Using the entries that follow, report the number of lines that include the string "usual", without any other text.

___ TASK MATERIAL

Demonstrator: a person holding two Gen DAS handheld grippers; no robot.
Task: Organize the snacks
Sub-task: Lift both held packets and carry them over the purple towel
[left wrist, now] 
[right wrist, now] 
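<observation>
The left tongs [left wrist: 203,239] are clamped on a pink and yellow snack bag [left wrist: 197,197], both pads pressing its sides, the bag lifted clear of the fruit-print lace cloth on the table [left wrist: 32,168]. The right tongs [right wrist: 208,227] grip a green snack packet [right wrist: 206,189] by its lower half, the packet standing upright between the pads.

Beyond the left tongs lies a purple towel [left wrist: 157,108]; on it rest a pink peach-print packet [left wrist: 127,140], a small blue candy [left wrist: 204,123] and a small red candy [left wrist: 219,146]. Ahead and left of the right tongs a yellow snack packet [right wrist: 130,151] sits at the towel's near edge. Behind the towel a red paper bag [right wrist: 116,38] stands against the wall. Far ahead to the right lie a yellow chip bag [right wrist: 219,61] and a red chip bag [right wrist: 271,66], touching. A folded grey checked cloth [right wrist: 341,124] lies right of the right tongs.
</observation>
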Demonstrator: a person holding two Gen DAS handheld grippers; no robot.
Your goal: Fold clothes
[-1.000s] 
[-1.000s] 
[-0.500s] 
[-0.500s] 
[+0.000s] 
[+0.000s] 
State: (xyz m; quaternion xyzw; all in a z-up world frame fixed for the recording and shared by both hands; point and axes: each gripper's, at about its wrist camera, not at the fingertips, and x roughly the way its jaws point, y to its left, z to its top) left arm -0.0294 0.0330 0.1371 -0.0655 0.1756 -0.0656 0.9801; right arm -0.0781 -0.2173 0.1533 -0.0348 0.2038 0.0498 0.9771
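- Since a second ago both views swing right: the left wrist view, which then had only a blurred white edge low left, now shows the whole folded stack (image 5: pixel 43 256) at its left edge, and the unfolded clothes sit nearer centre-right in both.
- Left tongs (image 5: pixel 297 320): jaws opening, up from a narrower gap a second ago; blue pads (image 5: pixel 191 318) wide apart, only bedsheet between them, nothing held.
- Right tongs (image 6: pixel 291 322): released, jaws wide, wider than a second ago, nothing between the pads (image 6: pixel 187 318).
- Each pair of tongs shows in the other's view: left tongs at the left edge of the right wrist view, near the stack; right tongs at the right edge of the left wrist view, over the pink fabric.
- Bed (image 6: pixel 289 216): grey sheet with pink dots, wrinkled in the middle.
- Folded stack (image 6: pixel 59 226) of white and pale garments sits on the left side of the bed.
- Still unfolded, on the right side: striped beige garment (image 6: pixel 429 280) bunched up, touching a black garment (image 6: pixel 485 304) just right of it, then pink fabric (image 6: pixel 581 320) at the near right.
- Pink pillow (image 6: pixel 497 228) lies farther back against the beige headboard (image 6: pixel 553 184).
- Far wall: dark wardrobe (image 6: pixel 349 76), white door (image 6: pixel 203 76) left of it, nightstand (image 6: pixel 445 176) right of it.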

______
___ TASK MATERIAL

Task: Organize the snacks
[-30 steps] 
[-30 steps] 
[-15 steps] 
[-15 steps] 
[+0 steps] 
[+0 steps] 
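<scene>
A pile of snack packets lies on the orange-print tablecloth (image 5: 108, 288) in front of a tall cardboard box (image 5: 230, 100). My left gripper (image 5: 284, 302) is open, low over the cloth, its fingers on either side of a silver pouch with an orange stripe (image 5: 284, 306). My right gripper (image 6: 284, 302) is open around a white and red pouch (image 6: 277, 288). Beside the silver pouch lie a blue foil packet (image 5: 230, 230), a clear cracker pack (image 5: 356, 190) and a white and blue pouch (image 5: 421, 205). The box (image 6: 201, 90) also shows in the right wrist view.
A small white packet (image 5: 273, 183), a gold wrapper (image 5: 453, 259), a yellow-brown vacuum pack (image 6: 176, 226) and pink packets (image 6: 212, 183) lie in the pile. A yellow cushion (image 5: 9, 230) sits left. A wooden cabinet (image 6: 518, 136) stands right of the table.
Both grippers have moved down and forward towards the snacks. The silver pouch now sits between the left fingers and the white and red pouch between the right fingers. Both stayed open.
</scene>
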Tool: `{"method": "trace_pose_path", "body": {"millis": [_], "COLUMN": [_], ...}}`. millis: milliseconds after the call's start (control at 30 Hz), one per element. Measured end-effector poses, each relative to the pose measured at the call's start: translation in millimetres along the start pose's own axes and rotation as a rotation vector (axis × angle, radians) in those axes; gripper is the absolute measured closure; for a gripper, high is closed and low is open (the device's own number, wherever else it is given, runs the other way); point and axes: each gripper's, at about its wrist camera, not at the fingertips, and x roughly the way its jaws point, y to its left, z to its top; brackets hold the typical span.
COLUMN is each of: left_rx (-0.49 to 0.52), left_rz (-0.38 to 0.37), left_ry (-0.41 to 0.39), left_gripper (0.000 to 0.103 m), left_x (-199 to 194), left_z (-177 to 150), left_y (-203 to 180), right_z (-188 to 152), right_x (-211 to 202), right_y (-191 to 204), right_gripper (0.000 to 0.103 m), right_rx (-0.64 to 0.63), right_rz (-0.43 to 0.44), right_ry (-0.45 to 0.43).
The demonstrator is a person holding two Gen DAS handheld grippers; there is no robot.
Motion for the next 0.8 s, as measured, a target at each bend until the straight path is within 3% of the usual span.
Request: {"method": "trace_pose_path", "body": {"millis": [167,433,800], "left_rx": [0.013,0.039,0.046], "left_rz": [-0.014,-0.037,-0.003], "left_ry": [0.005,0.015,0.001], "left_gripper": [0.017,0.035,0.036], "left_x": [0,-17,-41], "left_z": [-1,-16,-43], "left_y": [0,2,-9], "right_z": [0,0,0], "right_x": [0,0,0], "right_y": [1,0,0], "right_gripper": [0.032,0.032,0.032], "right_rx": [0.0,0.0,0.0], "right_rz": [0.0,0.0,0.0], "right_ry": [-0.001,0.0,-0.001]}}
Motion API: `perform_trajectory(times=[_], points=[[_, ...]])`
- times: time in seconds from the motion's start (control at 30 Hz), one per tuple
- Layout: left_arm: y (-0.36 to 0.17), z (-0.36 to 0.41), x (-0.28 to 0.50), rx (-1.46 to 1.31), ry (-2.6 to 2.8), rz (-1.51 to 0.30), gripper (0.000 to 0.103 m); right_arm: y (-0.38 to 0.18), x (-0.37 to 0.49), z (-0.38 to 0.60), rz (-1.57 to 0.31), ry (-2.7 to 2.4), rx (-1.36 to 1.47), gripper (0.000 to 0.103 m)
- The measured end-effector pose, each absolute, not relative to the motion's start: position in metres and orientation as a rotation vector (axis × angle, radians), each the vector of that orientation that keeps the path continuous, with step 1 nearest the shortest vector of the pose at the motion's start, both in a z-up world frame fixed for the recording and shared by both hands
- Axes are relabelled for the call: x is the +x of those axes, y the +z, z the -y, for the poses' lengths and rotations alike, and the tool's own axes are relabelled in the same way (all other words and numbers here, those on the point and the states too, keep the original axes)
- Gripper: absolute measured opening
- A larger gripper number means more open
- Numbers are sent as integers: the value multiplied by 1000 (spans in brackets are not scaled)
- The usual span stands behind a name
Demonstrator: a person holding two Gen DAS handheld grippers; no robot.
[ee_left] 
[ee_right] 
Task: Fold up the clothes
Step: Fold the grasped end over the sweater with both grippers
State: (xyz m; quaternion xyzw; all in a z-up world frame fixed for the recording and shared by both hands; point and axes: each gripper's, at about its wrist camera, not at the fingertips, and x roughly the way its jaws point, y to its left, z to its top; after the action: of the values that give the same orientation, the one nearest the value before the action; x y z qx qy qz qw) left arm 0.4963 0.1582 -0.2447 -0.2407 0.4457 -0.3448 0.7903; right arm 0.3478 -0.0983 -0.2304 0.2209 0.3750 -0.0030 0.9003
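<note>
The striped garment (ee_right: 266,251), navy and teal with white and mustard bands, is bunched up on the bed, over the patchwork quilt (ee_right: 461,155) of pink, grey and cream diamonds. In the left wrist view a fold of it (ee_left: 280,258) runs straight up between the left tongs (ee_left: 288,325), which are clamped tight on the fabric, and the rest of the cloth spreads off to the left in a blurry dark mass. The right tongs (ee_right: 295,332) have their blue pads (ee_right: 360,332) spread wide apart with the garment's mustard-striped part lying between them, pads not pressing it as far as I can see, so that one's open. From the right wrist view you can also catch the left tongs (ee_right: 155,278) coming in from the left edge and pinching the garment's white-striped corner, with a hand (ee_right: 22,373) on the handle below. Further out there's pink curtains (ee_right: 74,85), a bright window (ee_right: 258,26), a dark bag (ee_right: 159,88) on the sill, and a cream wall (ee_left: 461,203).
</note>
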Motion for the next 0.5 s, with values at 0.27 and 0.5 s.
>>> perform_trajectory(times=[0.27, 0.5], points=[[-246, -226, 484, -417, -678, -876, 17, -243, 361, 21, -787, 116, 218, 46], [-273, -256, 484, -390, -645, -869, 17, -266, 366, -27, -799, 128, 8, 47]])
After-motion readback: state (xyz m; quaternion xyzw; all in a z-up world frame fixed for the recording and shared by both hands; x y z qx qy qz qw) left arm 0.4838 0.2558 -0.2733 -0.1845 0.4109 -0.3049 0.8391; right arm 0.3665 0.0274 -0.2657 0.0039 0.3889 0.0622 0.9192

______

*WRITTEN RESPONSE*
2